A few months back, I was out walking the dog and listening to Dracula on my phone when I could've sworn I heard a character described as 'indexy'.

Now, audio recordings are not always perfect, and glitches – digital or human – do creep in (I recently heard one narrator trip over a word, say 'sorry', then repeat the word and carry on – all of which remaining in the finished version). But I thought I'd give Greg Wise, narrating, the benefit of the doubt. I rewound the tape. Nope: 'indexy', for certain.

This did not seem right at all. Anachronistic. American, perhaps. Quite frankly jargony.

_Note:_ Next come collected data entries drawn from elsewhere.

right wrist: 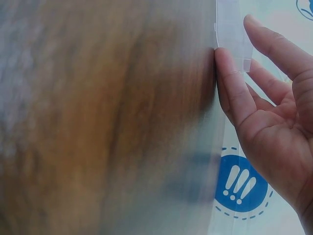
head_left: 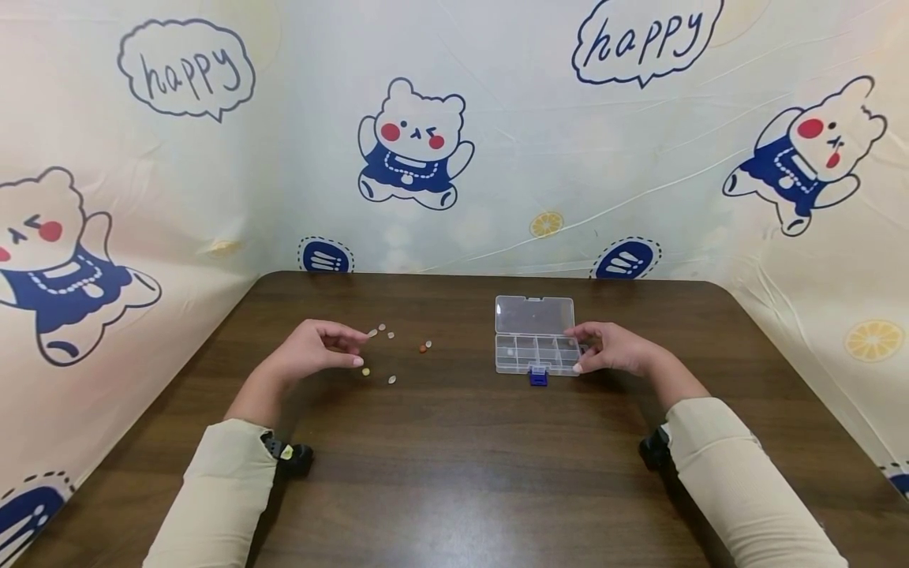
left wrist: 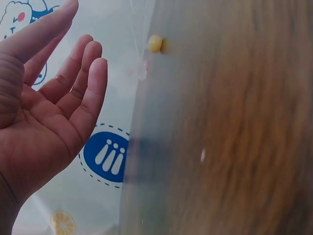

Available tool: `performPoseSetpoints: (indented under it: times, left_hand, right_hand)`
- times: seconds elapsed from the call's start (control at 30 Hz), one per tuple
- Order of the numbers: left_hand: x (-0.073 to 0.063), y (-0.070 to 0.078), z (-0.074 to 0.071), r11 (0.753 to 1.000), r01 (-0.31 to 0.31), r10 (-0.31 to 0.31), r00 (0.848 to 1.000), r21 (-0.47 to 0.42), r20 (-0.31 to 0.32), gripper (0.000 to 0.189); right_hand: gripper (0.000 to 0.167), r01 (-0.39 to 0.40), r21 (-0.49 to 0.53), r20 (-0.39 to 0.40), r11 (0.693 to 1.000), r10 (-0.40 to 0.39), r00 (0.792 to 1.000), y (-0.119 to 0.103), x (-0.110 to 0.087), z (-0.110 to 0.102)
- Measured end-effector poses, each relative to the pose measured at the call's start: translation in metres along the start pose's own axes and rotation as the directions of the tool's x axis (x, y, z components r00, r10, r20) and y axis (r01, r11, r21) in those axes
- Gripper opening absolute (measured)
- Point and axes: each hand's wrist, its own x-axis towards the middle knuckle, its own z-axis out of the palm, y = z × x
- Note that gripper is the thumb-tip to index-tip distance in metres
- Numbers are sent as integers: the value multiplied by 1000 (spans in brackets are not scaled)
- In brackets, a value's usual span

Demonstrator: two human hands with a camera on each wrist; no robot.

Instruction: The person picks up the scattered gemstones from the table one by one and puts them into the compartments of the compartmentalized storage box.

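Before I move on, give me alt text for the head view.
A person's right hand holds the right end of an open clear box; the left hand is poised beside small scattered pieces on a brown table.

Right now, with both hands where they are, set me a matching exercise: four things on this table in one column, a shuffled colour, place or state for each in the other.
1. Lid
2. Right hand
3. Latch
4. Yellow bead

A. At the right end of the box
B. Open
C. Near the left hand
D. Blue

Pairs: 1-B, 2-A, 3-D, 4-C
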Motion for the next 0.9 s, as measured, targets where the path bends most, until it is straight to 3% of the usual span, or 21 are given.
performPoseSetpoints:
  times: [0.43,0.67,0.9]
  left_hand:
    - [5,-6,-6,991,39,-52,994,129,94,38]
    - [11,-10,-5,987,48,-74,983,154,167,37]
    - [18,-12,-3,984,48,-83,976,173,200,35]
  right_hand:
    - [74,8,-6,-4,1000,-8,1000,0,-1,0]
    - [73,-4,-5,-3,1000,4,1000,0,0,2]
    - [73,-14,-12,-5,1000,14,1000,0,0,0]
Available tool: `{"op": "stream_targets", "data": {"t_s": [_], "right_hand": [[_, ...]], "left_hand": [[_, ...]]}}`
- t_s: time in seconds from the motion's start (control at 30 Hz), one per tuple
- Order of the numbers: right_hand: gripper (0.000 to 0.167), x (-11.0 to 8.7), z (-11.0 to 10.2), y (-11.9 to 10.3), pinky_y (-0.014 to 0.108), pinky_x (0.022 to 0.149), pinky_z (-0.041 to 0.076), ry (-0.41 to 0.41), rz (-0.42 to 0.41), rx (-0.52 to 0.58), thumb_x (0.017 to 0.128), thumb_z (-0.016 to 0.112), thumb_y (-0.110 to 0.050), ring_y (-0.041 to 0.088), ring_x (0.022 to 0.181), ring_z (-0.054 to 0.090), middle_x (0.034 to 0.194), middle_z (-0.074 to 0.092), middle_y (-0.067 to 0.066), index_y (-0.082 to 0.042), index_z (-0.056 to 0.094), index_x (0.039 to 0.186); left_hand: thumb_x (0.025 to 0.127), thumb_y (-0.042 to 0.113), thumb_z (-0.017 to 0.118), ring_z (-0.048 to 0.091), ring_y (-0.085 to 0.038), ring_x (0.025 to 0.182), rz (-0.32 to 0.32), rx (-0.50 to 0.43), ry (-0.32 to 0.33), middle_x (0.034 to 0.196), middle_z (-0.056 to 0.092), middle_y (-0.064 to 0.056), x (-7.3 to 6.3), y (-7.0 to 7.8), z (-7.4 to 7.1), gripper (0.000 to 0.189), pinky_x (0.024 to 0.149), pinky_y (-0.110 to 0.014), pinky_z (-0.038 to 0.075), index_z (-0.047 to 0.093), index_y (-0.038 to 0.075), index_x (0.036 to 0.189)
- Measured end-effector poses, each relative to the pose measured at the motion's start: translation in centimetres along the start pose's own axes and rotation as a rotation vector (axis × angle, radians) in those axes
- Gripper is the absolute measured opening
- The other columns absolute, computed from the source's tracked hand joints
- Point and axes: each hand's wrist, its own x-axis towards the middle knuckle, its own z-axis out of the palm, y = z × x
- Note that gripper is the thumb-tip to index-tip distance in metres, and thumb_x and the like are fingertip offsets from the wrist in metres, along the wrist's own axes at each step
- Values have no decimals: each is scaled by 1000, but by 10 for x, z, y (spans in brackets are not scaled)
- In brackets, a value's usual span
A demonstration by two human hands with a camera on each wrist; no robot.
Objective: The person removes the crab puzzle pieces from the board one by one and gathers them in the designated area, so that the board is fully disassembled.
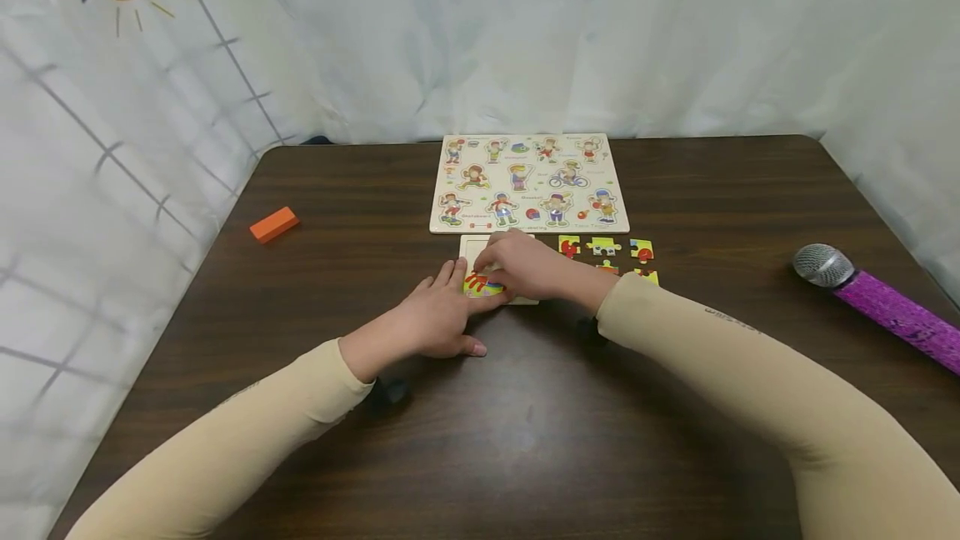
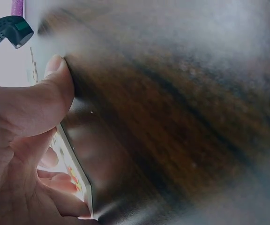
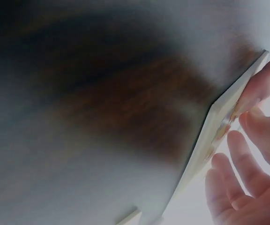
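A small pale wooden puzzle tray [image 1: 528, 302] lies on the table, with brightly coloured puzzle pieces [image 1: 476, 286] fitted at its near left. My left hand [image 1: 438, 311] rests at its left and near edges, fingers extended, thumb spread on the tabletop. Over the tray, my right hand [image 1: 528, 263] bends downward, its thumb and fingertips at the coloured pieces. In the right wrist view its other fingers [image 3: 240, 164] are loosely bent beside the tray. Whether thumb and finger pinch a piece I cannot tell. Several loose yellow and red jigsaw pieces [image 1: 603, 247] lie right of the tray, partly behind the right wrist.
A large wooden board with sports figures [image 1: 528, 183] lies just beyond the tray. An orange block [image 1: 274, 225] sits at the left of the dark table [image 1: 360, 182]. On the right lies a microphone [image 1: 892, 311] with a purple handle. A patterned white curtain [image 1: 487, 40] hangs behind.
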Motion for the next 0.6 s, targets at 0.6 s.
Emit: {"op": "stream_targets", "data": {"t_s": [0.6], "right_hand": [[18,11,-3,-2,32,86,53,-58,214,252,99,67,-14,16,89,64,104,75,8,-3,73,112]], "left_hand": [[91,51,73,11,-53,154,25,6,21,166,5,-36,-1,0,1,80,116,-66,30,33,36,160]]}}
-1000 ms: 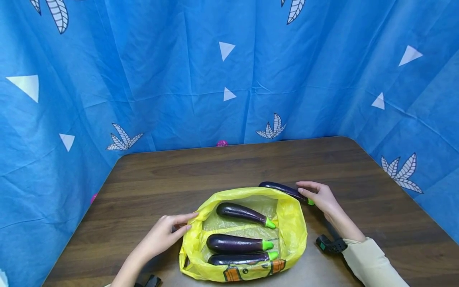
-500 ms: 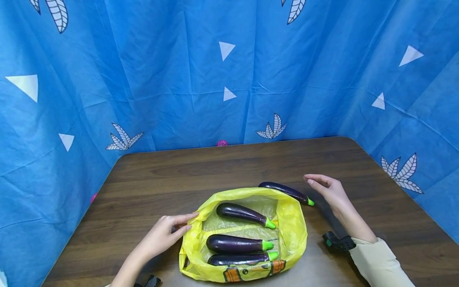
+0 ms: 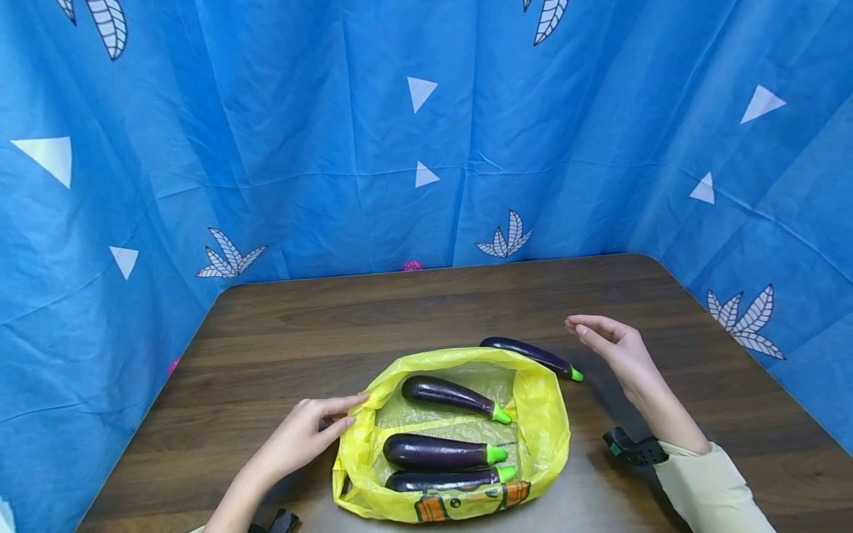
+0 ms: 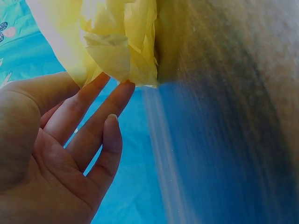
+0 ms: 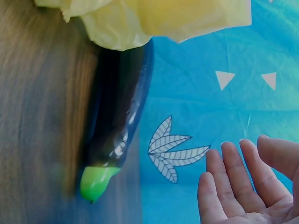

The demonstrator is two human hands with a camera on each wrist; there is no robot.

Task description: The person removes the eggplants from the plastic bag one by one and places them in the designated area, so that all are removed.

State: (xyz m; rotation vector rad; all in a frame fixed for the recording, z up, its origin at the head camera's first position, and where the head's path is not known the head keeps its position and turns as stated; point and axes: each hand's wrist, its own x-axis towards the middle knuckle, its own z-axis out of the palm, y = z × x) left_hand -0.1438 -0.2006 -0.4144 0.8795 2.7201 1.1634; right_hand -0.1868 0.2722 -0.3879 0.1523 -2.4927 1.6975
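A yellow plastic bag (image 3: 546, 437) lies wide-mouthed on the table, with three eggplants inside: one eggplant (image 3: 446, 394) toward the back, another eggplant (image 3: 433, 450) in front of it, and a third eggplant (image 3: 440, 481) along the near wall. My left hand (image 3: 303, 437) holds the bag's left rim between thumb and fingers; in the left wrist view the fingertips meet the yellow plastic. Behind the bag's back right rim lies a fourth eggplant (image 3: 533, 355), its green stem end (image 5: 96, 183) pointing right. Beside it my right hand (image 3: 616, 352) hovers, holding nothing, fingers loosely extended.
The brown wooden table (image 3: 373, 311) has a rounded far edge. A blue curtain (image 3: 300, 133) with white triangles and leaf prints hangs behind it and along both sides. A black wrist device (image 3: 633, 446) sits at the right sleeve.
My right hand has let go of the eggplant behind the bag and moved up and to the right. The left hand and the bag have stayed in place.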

The dog was in the hedgerows, so I thought I too had time to dig around a little. I downloaded the free Kindle edition in a matter of seconds, and ran a search. And there it was. Chapter 19 – 'Jonathan Harker's Journal, 1 October, 5am' – the Prince of Darkness is at large in England, and the zoophagous madman Renfield, Dracula's acolyte, has just implored 'Jack' Seward to let him out of the insane asylum. Dr Seward, cautiously:

'If that man had been an ordinary lunatic I would have taken my chance of trusting him; but he seems so mixed up with the Count in an indexy kind of way that I am afraid of doing anything wrong by helping his fads.'

I sent my query immediately to Sam Leith – not coincidentally the honorary president of the Society of Indexers – inviting him to bring enthusiasm and/or expertise to bear. 'Crumbs!' he said. Was it unique? he wondered. And then he published his findings in the (members only) Spring newsletter of the Society:

'It's a usage that appears nowhere in the complete OED, nor in the 100-million-word British National Corpus [a compendium of British English, both spoken and written, from the late 20th century]... It is a Stoker neologism.'

It is also, it seems obvious, a hapax legomenon.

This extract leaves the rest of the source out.